Among the entries, how many lines carry the string "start"? Give the number and nothing else.

Recorded data
--------

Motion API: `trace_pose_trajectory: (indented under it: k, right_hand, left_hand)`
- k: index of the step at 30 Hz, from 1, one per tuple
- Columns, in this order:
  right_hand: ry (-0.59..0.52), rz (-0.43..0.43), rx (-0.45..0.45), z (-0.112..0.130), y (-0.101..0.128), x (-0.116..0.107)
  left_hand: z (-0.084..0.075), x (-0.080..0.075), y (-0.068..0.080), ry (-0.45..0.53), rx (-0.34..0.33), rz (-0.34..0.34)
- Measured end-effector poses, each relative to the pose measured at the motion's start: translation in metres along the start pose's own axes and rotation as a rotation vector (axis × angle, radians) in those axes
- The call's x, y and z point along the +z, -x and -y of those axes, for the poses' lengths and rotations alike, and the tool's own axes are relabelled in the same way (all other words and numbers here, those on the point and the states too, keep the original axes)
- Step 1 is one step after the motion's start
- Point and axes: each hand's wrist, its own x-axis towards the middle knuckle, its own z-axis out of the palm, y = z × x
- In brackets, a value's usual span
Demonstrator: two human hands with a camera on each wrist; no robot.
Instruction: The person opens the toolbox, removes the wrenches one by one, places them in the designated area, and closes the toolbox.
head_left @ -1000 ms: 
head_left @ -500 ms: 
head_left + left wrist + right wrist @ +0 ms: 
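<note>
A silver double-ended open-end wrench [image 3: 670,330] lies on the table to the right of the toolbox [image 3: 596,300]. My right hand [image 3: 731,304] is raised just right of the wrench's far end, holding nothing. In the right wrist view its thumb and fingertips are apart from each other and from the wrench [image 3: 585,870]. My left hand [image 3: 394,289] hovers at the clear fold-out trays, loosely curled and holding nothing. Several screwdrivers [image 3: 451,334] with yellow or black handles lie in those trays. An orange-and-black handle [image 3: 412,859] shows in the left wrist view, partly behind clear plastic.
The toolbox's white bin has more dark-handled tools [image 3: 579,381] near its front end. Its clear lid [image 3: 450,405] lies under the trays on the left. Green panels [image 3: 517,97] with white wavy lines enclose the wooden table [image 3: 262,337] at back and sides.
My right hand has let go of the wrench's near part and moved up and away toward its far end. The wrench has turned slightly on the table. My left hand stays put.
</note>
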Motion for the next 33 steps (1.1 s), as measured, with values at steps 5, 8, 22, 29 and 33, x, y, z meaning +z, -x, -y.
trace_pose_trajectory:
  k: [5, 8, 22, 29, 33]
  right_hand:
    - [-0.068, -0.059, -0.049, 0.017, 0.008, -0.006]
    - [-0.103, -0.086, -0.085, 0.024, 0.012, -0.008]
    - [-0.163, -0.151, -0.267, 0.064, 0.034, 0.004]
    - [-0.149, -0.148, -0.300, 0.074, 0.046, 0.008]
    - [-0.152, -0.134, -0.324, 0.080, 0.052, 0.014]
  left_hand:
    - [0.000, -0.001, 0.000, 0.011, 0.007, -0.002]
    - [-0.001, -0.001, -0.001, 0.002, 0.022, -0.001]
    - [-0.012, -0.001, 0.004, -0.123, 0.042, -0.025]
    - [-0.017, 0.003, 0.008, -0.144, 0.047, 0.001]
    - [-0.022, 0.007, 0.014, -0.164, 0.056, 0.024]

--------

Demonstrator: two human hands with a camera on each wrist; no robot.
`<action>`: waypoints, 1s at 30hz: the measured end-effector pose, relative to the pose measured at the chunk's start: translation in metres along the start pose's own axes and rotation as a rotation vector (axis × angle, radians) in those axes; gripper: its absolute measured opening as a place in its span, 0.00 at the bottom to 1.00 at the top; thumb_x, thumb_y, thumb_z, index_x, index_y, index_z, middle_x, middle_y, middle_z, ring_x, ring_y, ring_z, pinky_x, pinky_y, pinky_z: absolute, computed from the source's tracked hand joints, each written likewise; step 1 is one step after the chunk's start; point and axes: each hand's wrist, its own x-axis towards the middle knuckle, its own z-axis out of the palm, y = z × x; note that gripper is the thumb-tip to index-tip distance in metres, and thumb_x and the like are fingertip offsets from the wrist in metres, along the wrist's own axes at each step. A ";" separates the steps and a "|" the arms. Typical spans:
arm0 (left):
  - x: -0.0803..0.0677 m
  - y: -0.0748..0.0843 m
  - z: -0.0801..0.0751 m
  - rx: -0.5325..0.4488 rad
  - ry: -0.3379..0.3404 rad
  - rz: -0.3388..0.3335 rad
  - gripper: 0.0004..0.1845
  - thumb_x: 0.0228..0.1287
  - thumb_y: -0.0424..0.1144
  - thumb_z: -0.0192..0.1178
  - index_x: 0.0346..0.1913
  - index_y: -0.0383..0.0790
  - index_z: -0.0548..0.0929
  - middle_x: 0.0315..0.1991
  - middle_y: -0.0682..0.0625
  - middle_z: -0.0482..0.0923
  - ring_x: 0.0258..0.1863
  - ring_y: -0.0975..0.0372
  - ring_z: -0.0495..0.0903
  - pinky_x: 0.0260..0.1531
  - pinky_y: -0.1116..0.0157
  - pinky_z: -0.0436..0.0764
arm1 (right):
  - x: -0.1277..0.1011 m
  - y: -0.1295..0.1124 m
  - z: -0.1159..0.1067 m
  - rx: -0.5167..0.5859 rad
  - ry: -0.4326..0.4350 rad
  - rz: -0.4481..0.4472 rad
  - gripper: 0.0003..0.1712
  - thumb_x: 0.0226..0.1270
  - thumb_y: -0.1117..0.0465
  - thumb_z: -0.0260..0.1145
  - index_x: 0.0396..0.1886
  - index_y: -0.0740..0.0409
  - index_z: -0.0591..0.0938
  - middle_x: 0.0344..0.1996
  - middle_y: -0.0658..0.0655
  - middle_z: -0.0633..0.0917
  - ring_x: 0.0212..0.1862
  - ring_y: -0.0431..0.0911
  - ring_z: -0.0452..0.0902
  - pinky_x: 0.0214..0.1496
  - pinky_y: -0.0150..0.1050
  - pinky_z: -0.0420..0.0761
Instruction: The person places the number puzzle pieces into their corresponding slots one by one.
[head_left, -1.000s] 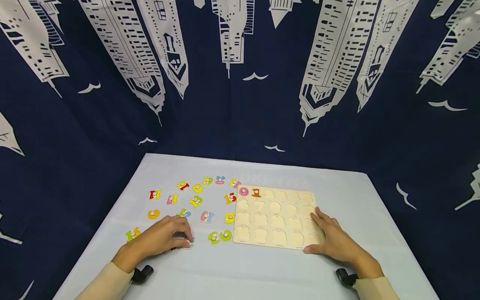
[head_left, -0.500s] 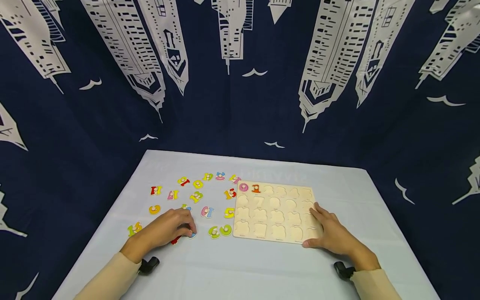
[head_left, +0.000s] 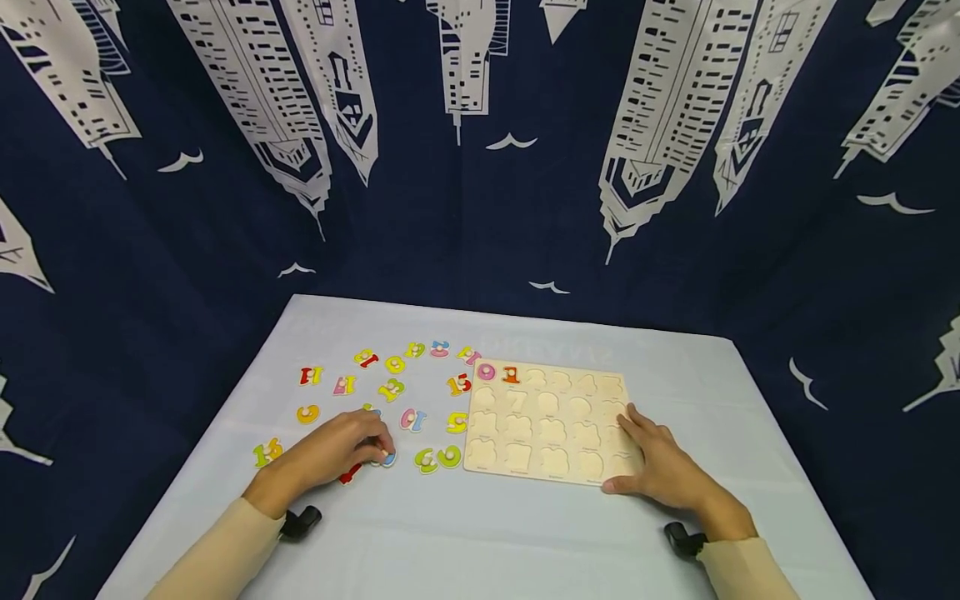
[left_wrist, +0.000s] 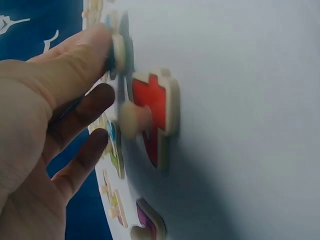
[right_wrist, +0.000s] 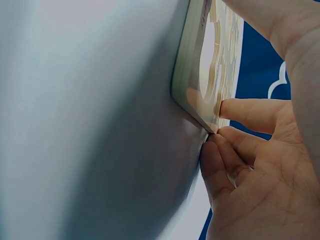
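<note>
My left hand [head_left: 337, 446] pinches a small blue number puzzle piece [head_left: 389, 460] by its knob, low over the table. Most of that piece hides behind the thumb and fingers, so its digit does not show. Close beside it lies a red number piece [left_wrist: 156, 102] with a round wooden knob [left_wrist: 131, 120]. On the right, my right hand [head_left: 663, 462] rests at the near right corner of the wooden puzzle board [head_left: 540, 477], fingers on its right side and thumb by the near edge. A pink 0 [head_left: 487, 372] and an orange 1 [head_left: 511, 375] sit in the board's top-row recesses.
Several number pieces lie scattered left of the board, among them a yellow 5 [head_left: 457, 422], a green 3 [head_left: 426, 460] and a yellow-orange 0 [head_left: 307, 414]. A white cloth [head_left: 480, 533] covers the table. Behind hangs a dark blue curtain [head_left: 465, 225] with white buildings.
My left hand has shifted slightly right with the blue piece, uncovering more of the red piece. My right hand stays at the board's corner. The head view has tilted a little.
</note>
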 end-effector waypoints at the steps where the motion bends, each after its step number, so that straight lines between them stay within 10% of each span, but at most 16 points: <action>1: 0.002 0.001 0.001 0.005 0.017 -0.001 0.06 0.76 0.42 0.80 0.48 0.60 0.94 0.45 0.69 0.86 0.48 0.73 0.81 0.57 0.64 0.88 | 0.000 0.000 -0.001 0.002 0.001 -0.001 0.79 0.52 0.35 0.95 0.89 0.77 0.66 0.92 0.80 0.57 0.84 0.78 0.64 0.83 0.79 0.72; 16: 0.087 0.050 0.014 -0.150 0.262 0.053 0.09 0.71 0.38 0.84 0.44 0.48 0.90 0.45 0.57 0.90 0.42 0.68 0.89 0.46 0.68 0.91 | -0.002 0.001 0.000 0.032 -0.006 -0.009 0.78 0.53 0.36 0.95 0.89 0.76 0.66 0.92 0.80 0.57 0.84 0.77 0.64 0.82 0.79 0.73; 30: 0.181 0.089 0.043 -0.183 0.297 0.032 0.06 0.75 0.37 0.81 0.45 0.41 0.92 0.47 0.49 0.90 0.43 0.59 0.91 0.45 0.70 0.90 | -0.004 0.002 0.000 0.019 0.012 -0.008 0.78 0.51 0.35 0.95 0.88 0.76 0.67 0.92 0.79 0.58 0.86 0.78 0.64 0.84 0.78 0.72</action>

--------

Output for this task
3